Cosa succederebbe se le preferenze su Facebook si trasformassero in voti? In altri termini che scenario si delineerebbe se nelle urne elettorali finissero i “Mi Piace” e le “amicizie virtuali” dei candidati alla carica di Sindaco dei Capoluoghi di Provincia italiani? Probabilmente uno scenario molto diverso da quello che sarà disegnato dall’esito delle amministrative che proprio da oggi vedono coinvolti centinaia di migliaia di cittadini italiani: De Magistris sbanca a Napoli, Fassino vince di tre lunghezze a Torino, Corticelli arriva con fatica al successo seguito dappresso da Bernardini, Zedda vince a Cagliari, Pisapia trionfa a Milano.

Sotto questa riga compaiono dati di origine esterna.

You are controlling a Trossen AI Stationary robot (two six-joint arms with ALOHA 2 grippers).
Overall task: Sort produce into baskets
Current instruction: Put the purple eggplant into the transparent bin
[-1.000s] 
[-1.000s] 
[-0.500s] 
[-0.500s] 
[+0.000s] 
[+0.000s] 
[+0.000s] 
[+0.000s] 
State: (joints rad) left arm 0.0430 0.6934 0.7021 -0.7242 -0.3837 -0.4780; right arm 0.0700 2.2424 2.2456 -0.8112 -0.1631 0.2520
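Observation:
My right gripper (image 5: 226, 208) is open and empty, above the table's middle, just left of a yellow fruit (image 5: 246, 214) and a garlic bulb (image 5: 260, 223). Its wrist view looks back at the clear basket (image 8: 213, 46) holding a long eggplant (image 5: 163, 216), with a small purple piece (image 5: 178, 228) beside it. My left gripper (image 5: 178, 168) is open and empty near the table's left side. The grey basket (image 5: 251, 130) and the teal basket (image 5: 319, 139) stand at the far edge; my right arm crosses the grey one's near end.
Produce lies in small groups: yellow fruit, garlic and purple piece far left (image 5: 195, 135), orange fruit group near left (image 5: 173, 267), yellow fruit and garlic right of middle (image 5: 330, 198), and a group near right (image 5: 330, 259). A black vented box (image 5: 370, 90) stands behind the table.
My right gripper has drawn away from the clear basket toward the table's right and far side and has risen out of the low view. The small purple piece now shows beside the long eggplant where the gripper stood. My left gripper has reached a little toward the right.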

I responsi di Facebook hanno qualche validità per predire i reali risultati elettorali? Sicuramente no, ma sono un buon indicatore della capacità dei candidati di “essere” online ed aprirsi al dialogo con gli utenti. Non è un caso che candidati meno noti e meno presenti nei canali di comunicazione tradizionale abbiano su Facebook più sostenitori di nomi blasonati della politica italiana. Oggi l’ago della bilancia – quanto a capacità di influenzare gli esiti elettorali – pende ancora pesantemente verso i media mainstream, ma in un futuro non troppo lontano il ruolo degli strumenti conversazionali è destinato a crescere d’importanza. La rete fornisce gli strumenti per restituire alla politica quella dimensione di dialogo e di confronto che si è inesorabilmente persa con la televisione. Gli elettori pian piano inizieranno a capirlo. E cominceranno a dare un peso sempre maggiore alla disponibilità al dialogo dimostrata dai candidati. Una disponibilità al dialogo che non può  e non deve fermarsi alla richiesta del voto.

Ora si tratta di vedere, nel caso in cui i “vincitori” su Facebook si riveleranno tali anche alle urne, quanto sapranno mantenere questa capacità di dialogo. E qualora la perdessero, sarà bene ricordarsene quando si ricorderanno nuovamente di noi per chiederci il voto. Reale o virtuale che sia.